Для речи как икоты, так и беса, вызвавшего кликушество, характерны ругательства, матерная брань[2135]. Вообще они могут выражать свое отношение к «хозяйке» и к другим людям, зачастую пренебрегая культурными нормами. Порой такое речевое поведение принимает форму кощунства: бес устами кликуши сквернословит в церкви, поносит священника и священные предметы[2136].
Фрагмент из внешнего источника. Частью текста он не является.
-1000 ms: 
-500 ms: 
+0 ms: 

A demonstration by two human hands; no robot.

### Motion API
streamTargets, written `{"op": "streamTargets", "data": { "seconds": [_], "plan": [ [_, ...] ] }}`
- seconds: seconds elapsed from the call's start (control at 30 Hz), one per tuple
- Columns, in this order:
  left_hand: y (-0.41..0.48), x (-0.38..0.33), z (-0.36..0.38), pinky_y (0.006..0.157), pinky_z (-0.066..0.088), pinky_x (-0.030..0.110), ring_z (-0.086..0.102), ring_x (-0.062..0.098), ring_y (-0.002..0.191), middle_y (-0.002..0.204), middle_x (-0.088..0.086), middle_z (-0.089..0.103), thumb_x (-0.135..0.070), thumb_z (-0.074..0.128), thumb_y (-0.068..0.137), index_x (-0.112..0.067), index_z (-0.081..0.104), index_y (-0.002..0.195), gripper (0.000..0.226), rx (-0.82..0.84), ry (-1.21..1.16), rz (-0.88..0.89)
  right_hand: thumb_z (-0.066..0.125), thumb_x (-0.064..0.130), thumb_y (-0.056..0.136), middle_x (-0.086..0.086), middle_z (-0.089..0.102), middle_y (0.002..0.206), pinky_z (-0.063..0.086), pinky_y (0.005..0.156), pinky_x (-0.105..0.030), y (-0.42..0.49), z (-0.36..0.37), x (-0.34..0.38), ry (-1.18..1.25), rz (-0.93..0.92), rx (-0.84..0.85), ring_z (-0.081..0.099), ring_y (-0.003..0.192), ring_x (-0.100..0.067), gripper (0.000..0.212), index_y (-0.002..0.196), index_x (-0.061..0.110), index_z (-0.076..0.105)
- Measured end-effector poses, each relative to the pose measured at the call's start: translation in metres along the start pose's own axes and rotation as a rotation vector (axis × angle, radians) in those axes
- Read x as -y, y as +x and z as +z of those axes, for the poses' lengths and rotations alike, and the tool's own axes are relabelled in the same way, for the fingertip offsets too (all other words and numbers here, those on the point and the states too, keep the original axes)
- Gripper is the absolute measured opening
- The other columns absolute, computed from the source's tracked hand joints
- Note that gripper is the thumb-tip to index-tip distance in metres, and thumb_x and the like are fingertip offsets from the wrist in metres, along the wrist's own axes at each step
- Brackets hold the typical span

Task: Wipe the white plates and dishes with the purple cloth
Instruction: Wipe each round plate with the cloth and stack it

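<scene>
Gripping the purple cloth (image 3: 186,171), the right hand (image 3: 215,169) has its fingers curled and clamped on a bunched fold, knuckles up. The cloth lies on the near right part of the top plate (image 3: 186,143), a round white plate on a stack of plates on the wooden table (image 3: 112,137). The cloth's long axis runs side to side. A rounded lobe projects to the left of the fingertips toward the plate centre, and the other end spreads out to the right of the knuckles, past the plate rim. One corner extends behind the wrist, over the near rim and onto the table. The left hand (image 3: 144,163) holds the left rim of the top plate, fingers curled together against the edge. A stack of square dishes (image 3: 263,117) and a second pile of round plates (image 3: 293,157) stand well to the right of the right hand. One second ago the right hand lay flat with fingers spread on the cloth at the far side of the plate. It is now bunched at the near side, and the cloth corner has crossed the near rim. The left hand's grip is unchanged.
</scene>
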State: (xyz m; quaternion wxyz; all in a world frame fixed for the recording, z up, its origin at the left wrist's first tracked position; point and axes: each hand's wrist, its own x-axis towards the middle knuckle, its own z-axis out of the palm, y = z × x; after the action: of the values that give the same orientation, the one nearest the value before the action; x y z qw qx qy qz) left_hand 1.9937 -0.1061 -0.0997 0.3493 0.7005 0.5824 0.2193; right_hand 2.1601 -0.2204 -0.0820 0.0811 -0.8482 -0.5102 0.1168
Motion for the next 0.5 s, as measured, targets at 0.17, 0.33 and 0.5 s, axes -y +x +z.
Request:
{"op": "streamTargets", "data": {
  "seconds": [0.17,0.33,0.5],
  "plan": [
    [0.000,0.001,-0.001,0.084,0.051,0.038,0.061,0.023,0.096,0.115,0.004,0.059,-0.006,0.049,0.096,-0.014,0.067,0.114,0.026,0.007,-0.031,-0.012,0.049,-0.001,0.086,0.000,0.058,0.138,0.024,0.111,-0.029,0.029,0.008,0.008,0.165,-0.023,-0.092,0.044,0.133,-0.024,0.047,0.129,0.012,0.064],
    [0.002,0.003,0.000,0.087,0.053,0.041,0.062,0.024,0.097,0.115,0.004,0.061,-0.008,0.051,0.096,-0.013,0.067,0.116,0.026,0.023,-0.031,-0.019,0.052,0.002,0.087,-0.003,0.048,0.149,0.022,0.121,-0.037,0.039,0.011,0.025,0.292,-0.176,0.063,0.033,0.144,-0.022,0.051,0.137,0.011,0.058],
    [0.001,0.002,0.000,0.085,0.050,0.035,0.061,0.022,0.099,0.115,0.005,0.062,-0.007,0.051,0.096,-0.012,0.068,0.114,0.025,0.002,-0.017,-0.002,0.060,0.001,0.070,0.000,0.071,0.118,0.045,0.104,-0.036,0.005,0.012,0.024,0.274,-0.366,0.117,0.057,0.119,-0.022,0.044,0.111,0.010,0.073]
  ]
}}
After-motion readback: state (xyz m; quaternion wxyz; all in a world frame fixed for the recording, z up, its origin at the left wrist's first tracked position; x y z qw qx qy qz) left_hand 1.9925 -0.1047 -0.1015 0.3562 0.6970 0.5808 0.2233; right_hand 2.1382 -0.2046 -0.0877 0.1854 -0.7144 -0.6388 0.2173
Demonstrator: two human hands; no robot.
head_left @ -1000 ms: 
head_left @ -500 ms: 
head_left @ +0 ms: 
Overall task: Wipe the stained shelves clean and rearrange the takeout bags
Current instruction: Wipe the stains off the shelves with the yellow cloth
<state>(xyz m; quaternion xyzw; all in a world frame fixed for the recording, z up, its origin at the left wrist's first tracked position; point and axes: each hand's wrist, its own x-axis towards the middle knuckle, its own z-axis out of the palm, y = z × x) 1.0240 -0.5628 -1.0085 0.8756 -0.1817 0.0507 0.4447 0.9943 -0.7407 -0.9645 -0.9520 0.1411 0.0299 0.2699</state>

Обычно одержимость (и икота, и кликушество) описывается носителями традиции как совершенное зло, порча, болезнь. Однако для оценки этого явления свойственна и некоторая — отчасти скрытая — амбивалентность. Другими словами, одержимость может иметь свои преимущества, быть в чем-то выгодной или полезной. Одержимые женщины освобождались от части работ, сидящий в них бес требовал лакомств или отказывался от определенных видов пищи. В категоричной форме мысль о выгодах, которые дает статус кликуши, высказывает, например, А. Н. Минх: «Кликуши были очень часты в крепостное время, когда большая часть ленивых баб притворялась испорченными, чтобы не ходить на барщину»[2137]. Кроме того, одержимые нередко становились прозорливицами, к ним обращались за поиском пропавших вещей или предсказанием судьбы[2138], поскольку сидящий в них демон, как и всякая нечистая сила, обладал особым, сверхчеловеческим знанием. Согласно сообщению из Вологодской губернии, одержимая женщина могла предсказать, кто станет следующей жертвой испортившей ее колдуньи[2139].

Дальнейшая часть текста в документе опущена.